Does AutoTokenizer.from_pretrained add [cls] tokens?

Hello,
I am currently working on a classification problem using ProtBERT and I am following the Fine-Tuning Tutorial. I have called the tokenised using

tokenizer = AutoTokenizer.from_pretrained

and then tokenised like the tutorial says

train_encodings = tokenizer(seq_train, truncation=True, padding=True, 
max_length=1024, return_tensors="pt")

Unfortunately, the model doesn’t seem to be learning (I froze the BERT layers). From reading around, I saw that I need to add the [CLS] token and found such an option using

tokenised.encode(add_special_tokens=True)

Yet the tutorial I am following doesn’t seem to require and I was wondering wyy is there a discrepancy and perhaps maybe this is why my model isn’t learning.

Thank you

1 Like

Hi @theudster, I’m pretty sure that ProtBERT has a CLS token since you can see it in the tokenizer’s special tokens map:

from transformers import AutoTokenizer, AutoModelForMaskedLM

tokenizer = AutoTokenizer.from_pretrained("Rostlab/prot_bert")
# returns {'unk_token': '[UNK]', 'sep_token': '[SEP]', 'pad_token': '[PAD]', 'cls_token': '[CLS]', 'mask_token': '[MASK]'}
tokenizer.special_tokens_map

You can also see it by encoding a text and then decoding it:

text = "I love Adelaide!"
# add_special_tokens=True is set by default
text_enc = tokenizer.encode(text)

for tok in text_enc:
    print(tok, tokenizer.decode(tok))

You say you froze the BERT layers, so I’m wondering how you’re doing fine-tuning? I’ve sometimes found that the tutorials in the docs aren’t always complete, so for fine-tuning with text classification I would recommend following Sylvain’s tutorial here: https://colab.research.google.com/github/huggingface/notebooks/blob/master/examples/token_classification.ipynb

Thank you @lewtun.

So are you saying that tokenized adds [CLS]?

Also, I am freezing the BERT layer but fine-tuning the classification layer. The reason I am doing that is because Colab crashes as it runs out of GPU if I don’t. If I try using just the CPU, I get “Your session crashed after using all available RAM.”
I therefore add

for param in model.bert.parameters():
        param.requires_grad = False

Which fixes that, but then the model doesn’t seem to learn anything :pensive:

1 Like

Yes, the tokenizers in transformers add the special tokens by default (see the docs here).

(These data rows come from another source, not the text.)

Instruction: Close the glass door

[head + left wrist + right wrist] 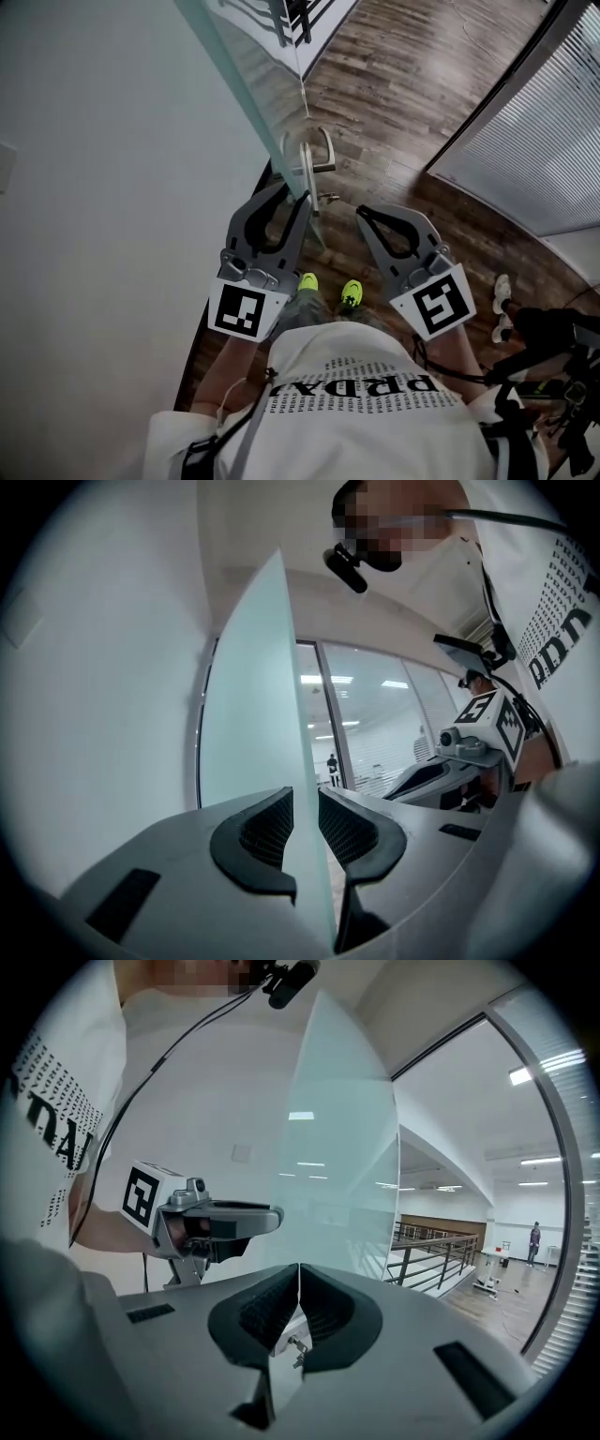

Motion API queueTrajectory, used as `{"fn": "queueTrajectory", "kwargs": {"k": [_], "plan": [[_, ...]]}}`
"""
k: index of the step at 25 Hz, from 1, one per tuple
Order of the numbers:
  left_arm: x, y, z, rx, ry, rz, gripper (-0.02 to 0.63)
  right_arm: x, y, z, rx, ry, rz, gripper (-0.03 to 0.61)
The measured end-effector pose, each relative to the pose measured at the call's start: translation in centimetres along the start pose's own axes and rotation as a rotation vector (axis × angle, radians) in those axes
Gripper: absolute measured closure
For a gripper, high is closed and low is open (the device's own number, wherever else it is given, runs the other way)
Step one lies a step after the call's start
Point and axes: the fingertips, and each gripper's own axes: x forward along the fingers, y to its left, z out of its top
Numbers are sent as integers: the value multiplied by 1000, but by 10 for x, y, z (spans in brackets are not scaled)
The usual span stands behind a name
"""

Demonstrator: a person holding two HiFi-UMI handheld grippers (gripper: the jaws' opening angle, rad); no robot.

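Standing ajar, the glass door [253, 696] shows its free edge toward the person, a frosted pane with a white wall [84, 234] on its left and wooden floor [422, 84] on its right. A metal handle [319, 155] sits on the pane just beyond the edge.

The left claw [305, 808] straddles that edge. In the left gripper view the glass fills the space between the ribbed pads and no gap shows on either side, so it reads as a narrow grip on the pane itself. The right claw [298, 1283] is closed with its pads meeting at the tips and nothing between them. In the head view it hangs just right of the door, near the handle but apart from it.

The step in hand looks like swinging the pane round on its hinge. To do it well, the left claw should stay square to the glass and follow the door's arc, so the pads do not twist on the edge or slide off the smooth faces. A slow, even pull or push suits glass, easing off before the frame rather than letting it slam. The right claw could steady the handle, or stay clear of the closing gap. The person's shoes [352, 293] appear just below the door's edge, so the feet need to step out of its path.
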Motion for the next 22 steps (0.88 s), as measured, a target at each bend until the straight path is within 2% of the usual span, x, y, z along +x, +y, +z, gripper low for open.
{"fn": "queueTrajectory", "kwargs": {"k": [5, 10, 22], "plan": [[6, -6, 5, -7, -17, -27, 528, -1, -4, 2, 24, -5, -25, 580], [18, -21, 8, -48, -41, -53, 522, 0, -8, 3, 34, -10, -43, 581], [35, -50, 9, -108, -33, -84, 512, -9, -26, 0, 30, -1, -101, 580]]}}
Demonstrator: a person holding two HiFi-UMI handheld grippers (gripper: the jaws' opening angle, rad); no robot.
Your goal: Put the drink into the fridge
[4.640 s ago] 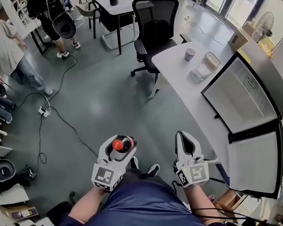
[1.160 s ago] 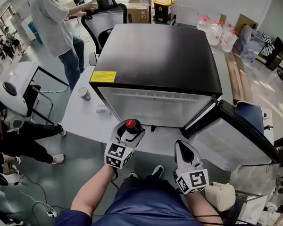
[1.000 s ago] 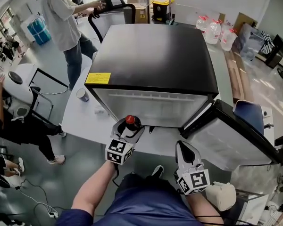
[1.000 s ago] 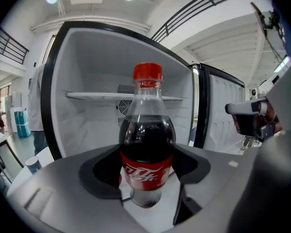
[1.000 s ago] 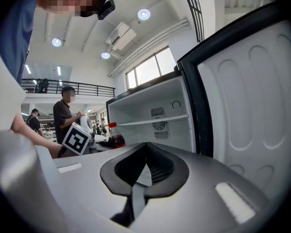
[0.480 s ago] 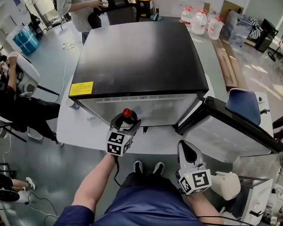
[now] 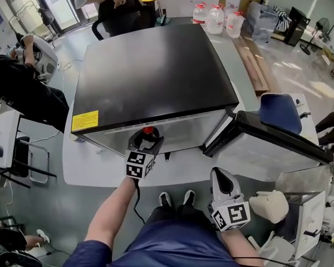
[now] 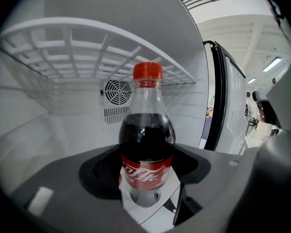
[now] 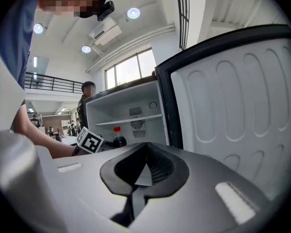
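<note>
A cola bottle (image 8: 146, 149) with a red cap (image 7: 148, 130) and red label stands upright between the jaws of my left gripper (image 7: 144, 143), which is shut on it. The bottle sits at the mouth of the open black fridge (image 7: 150, 71), under its white wire shelf (image 8: 87, 47), with the rear fan vent (image 8: 118, 92) behind it. The fridge door (image 7: 273, 149) hangs open to the right. My right gripper (image 7: 222, 187) is shut on nothing, low and right of the fridge; its own view shows the bottle (image 9: 118, 138) inside the white fridge interior (image 9: 131, 118).
The fridge stands on a grey table (image 7: 100, 168). A blue chair (image 7: 284, 113) sits behind the open door. Water jugs (image 7: 214, 18) stand on the floor beyond the fridge. People (image 7: 22, 88) are at the left, and a person's hand rests on a black office chair (image 7: 122, 13) behind.
My left gripper has carried the bottle forward to the fridge opening, so the cap is now at the fridge's front edge. My view has shifted left around the fridge. The right gripper stays low.
</note>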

I’m not familiar with ProtBERT but I’m surprised its crashing Colab because the repo has some Colab examples: ProtTrans/ProtBert-BFD-FineTuning-MS.ipynb at master · agemagician/ProtTrans · GitHub

If you’re still having problems fine-tuning with a GPU, perhaps you can reduce the batch size to avoid the OOM errors

1 Like

thank you @lewtun. I have gone through their implementation and noticed that their per_device_train_batch_size is 1. Once I changed that, It works and I am actually getting some amazing results (its on its final epoch now, but currently hitting 80% accuracy :grinning: ).

I was hoping you could perhaps explain to me what this per_device_train_batch_size does and why was that the issue?

the per_device_train_batch_size specifies the batch size for the device you are training on (e.g. GPU/TPU/CPU), so if your training set has 1,000 examples and and per_device_train_batch_size=1 then it will take 1,000 steps to complete one epoch.

by increasing the value of per_device_train_batch_size you are able to train faster since it takes less steps to complete each epoch (e.g. if per_device_train_batch_size=4 then we only need 250 steps / epoch in our example), but this can sometimes lead to worse performance since the gradients are averaged / summed in a minibatch.

in your case, my guess is that with per_device_train_batch_size=1 you need to train for a very long time to see the model learn anything.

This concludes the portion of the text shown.